06 Appendix B: Methodology

Appendix B: Methodology



Practicing Christians are self-identified Christians who say their faith is very important in their lives and have attended a worship service within the past month.


Gen Z were born after 1999.

Millennials were born between 1984 and 1999.

Gen X were born between 1965 and 1983.

Boomers were born between 1946 and 1964.

Elders were born in 1945 or earlier.

Parents include those who say they have children, regardless of child’s age.



Mainline churches include American Baptist Churches, Episcopal, Evangelical Lutheran Church of America, United Church of Christ, United Methodist and Presbyterian Church, U.S.

Non-mainline churches include Protestant churches not included in mainline.

Small church: Less than 100 adults attend weekend services

Mid-sized church: Between 100 and 249 adult attenders

Large church: Churches with more than 250 attenders



The research from this study includes a total of 2,307 online interviews with U.S. adults ages 18 and older, including 1,003 interviews with all adults in the general population and an additional 1,304 interviews with practicing Christians. Combined with the number of adults who qualified among the general population (n=219), the total number of interviews among practicing Christians is 1,523.
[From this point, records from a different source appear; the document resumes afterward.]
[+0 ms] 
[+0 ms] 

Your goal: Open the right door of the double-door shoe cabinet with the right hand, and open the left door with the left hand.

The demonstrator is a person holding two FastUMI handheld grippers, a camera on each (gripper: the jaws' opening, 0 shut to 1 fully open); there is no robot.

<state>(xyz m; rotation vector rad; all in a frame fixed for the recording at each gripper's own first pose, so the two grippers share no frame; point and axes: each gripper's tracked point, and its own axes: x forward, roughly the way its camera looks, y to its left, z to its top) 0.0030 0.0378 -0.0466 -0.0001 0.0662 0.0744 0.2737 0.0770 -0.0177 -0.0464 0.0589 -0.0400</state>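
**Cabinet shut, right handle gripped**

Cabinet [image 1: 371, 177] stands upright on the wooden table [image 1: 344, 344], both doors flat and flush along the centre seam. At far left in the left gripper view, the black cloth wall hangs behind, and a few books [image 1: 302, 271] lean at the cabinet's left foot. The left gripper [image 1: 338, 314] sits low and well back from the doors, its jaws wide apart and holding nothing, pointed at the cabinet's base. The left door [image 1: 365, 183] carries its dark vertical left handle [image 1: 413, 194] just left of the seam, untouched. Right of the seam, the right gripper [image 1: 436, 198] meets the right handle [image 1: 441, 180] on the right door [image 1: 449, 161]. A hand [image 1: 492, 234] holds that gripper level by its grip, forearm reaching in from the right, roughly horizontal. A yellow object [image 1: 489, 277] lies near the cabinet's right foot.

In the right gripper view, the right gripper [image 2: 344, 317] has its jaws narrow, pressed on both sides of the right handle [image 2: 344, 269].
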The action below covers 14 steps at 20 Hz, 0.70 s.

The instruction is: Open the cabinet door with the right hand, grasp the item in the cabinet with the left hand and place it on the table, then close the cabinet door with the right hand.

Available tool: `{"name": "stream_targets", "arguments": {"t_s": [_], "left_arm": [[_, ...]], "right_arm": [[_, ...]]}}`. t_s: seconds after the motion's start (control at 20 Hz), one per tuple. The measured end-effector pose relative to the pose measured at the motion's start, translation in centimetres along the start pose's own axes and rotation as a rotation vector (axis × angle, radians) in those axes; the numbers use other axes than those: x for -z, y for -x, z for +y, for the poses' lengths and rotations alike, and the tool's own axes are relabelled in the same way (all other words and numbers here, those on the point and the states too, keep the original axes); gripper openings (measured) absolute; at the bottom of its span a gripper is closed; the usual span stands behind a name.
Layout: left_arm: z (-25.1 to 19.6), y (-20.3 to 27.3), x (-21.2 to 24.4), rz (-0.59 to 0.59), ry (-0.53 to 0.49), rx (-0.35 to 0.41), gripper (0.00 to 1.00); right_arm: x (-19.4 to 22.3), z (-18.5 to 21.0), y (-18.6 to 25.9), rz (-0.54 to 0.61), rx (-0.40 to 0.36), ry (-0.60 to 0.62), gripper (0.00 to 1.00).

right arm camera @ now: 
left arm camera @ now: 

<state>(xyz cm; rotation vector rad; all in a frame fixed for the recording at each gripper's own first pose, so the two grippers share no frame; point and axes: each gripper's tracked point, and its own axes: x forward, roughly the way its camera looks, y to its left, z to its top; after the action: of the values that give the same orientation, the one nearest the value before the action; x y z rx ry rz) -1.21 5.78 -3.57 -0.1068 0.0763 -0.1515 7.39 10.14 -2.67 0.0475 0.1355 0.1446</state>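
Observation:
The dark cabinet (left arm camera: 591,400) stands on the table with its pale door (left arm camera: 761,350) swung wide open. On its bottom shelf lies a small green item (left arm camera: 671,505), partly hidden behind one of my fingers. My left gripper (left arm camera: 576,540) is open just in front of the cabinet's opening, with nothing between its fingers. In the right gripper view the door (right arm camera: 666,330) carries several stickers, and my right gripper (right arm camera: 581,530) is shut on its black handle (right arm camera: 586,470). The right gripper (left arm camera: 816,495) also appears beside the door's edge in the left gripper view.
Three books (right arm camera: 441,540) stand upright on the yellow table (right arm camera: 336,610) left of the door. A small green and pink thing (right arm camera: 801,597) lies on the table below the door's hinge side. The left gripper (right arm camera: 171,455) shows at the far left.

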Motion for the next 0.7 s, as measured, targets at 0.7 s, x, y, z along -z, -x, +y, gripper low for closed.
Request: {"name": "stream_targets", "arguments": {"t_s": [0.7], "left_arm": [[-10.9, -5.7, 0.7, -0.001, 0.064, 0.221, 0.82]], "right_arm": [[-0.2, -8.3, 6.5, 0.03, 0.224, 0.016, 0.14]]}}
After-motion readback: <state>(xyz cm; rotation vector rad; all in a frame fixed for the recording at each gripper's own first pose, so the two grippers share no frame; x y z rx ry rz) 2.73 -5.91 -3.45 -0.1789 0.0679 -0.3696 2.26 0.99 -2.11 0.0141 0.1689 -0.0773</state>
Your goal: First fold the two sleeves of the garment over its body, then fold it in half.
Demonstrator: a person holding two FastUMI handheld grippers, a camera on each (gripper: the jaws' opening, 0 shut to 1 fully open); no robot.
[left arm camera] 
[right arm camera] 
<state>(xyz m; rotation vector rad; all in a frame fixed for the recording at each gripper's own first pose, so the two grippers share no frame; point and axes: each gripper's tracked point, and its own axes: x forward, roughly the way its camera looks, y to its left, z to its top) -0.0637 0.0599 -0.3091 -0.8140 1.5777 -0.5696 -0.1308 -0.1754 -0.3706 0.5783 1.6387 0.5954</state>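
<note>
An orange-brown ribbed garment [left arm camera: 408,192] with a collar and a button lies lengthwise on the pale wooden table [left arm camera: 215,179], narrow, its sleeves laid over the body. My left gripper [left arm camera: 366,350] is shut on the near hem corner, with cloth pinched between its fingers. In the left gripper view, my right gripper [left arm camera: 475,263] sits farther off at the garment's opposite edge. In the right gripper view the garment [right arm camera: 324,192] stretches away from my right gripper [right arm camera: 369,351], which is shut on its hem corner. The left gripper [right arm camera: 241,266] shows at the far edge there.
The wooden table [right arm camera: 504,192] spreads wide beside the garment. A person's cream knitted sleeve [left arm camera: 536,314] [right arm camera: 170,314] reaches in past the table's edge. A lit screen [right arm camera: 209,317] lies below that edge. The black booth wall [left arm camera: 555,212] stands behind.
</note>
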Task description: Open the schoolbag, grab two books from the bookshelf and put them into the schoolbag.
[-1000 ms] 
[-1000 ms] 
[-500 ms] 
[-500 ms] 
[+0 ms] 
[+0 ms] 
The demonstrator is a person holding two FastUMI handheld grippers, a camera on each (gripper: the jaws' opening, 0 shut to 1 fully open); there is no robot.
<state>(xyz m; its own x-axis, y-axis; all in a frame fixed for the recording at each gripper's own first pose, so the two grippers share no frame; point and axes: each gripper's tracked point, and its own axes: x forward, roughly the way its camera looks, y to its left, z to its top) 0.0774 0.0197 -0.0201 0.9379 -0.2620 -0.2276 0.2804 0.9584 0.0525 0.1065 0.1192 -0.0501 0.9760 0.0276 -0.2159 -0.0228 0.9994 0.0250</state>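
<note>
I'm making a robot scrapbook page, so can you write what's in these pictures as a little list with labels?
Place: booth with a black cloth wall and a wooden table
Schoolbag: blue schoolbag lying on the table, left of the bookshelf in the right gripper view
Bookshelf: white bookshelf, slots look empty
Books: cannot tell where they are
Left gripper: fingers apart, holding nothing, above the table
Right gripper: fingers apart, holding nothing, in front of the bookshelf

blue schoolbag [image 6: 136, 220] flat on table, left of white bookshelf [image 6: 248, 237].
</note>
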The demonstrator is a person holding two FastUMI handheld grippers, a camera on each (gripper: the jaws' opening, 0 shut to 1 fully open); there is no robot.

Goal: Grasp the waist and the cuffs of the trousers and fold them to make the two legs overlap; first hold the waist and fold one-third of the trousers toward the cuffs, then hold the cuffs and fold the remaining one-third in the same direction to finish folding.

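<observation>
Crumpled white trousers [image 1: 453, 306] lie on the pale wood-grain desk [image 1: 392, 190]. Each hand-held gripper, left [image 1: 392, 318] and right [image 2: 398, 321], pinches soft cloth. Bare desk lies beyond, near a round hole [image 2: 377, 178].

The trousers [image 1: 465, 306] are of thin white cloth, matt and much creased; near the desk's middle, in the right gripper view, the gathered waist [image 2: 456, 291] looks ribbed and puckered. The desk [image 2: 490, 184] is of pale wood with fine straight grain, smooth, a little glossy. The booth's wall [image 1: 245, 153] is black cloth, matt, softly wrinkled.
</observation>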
In order to qualify as a practicing Christian, respondents had to identify as Christian, agree strongly that their faith is very important in their life today and report attending a Christian church service at least once in the past month. The margin of error among the general population sample (n=1,003) is ±2.9 percentage points at the 95-percent confidence level. The margin of error among the practicing Christian sample (n=1,523) is ±2.3 percentage points at the 95-percent confidence level.

Interviews were conducted between March 27 to May 3, 2019. Respondents were invited from a randomly selected group of people matching the demographics of the U.S. population for maximum representation. Researchers set quotas to obtain a minimum readable sample by a variety of demographic factors and then minimally weighted the data by ethnicity, education and gender to reflect their natural presence in the known population, using U.S. Census Bureau data for comparison.

The research also includes 656 interviews among U.S. clergy, including 604 interviews with Protestant senior pastors and 52 with Catholic priests. Interviews were conducted between March 19 and April 26, 2019. These pastors were recruited from Barna’s pastor panel (a database of pastors recruited via probability sampling on annual phone and email surveys) and are representative of U.S. Protestant and Catholic churches by region, denomination and church size. The margin of error among pastors is ±3.7 percentage points at the 95-percent confidence level.